Patient 76152 has refused initial stages of palliative treatment and seems unsupportive towards any course of rehabilitative care.
A sodden owl at her window delivered more unhappy news, and Hermione updated her records accordingly.
Patient 76152 has also recently checked out of the hospital.
Along with her hopes of securing her funding. Then her impartiality reassociated the name she'd been trying to block.
Patient 76152 is Draco Malfoy, her brain reasserted. You were supposed to look after him. Instead he tried to kill you – which you should have expected – then you hit him, over which you should have better control, and now his whereabouts are unknown. Great way to win over the only Vampire that you could have signed up for your study.
The doorbell to her apartment chimed and Hermione muttered, "Really! I know I asked for my key back, but how many times I have told him to just Floo in..."
She wrenched the hallway door open.
The milk pints patiently sat on the welcome mat (Charmed of course, to be anything but welcoming for unexpected visitors). Hermione was about to stoop down to pick them up when she froze.
Thunder clattered above the building. The neon lights bathing the hallway flickered in time with the lightning outside.
There, at the end of the hall, stood Draco Malfoy.
Hermione muffled a little squeak of surprise.
Another flash of lightning allowed a freeze-frame of rain dripping off Malfoy's jaw and threading down his robes.
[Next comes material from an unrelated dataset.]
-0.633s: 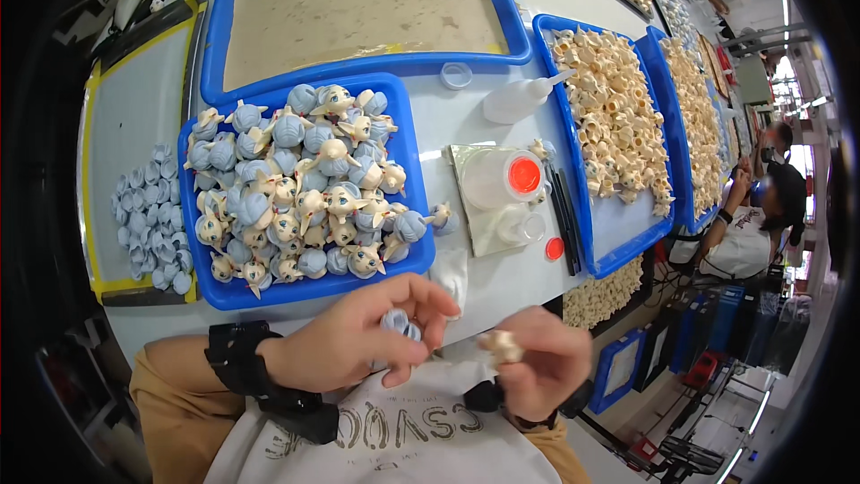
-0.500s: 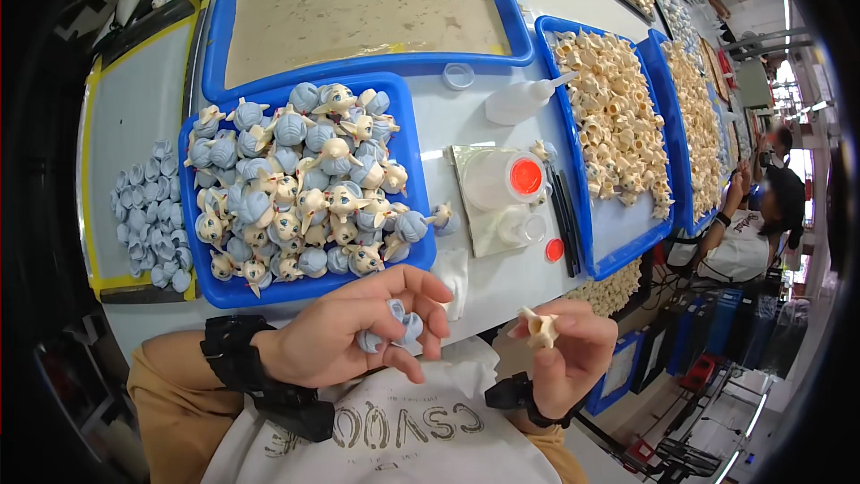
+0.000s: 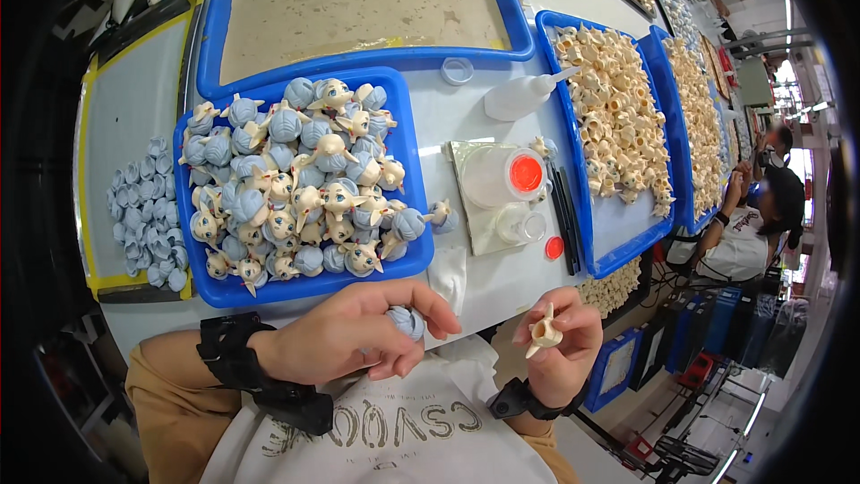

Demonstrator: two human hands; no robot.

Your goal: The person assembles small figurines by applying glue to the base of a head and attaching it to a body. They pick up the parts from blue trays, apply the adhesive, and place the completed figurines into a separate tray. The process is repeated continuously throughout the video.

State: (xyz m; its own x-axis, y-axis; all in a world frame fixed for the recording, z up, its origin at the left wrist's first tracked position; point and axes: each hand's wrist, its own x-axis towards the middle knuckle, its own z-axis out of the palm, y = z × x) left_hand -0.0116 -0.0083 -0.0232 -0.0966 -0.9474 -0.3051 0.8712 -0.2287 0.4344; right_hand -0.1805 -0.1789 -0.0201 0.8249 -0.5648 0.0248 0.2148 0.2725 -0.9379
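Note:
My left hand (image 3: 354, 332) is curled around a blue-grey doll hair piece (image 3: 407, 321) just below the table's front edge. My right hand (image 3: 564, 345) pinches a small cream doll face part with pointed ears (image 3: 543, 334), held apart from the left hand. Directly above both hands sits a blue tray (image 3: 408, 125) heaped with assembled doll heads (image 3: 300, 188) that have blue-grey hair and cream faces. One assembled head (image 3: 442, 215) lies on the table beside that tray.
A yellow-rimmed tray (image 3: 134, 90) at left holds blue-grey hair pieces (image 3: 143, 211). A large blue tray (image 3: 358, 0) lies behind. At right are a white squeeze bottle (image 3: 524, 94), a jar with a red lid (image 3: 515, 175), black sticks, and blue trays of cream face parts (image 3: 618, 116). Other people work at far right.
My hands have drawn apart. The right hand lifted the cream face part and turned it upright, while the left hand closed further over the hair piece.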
The hallway plunged into darkness again.
Another bull-whip crack of thunder. The lights strobed.
Malfoy stood in directly front of her now, no more than a hand-span away from her. His long fingers grasped the edge of her open door.
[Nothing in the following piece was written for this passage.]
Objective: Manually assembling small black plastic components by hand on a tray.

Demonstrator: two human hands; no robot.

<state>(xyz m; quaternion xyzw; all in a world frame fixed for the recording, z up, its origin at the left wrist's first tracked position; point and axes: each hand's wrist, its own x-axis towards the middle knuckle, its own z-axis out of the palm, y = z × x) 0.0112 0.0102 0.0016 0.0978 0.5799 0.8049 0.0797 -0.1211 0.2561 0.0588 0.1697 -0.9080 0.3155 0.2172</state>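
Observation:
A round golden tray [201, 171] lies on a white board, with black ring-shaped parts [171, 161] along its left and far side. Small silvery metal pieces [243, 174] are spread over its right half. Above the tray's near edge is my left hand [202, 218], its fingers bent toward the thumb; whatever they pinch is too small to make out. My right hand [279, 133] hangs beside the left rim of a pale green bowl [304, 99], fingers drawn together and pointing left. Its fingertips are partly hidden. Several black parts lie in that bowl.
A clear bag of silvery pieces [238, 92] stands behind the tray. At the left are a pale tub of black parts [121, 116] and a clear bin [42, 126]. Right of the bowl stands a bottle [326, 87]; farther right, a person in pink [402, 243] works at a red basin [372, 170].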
"Why're you here, Malfoy?" she asked, unconsciously echoing the question he'd asked when he first saw her earlier in the day.
Malfoy leant in until his face was an inch away from her. She noted his eyes were grey flecked, like granite, and mesmerising with vampiric Thrall.
"I'm here to kill you, Granger." A feral smile escaped the thin pressed line of his lips. "Invite me in so we can begin, will you?"
His voice fizzed in her brain. Slowly, Hermione opened the door wider.
Malfoy's hollow smile widened too, allowing shadows to spill out from behind his fangs.
Let's see how often I can end a chapter imperilling Hermione's life, shall we? It's great fun. So far we're three for three.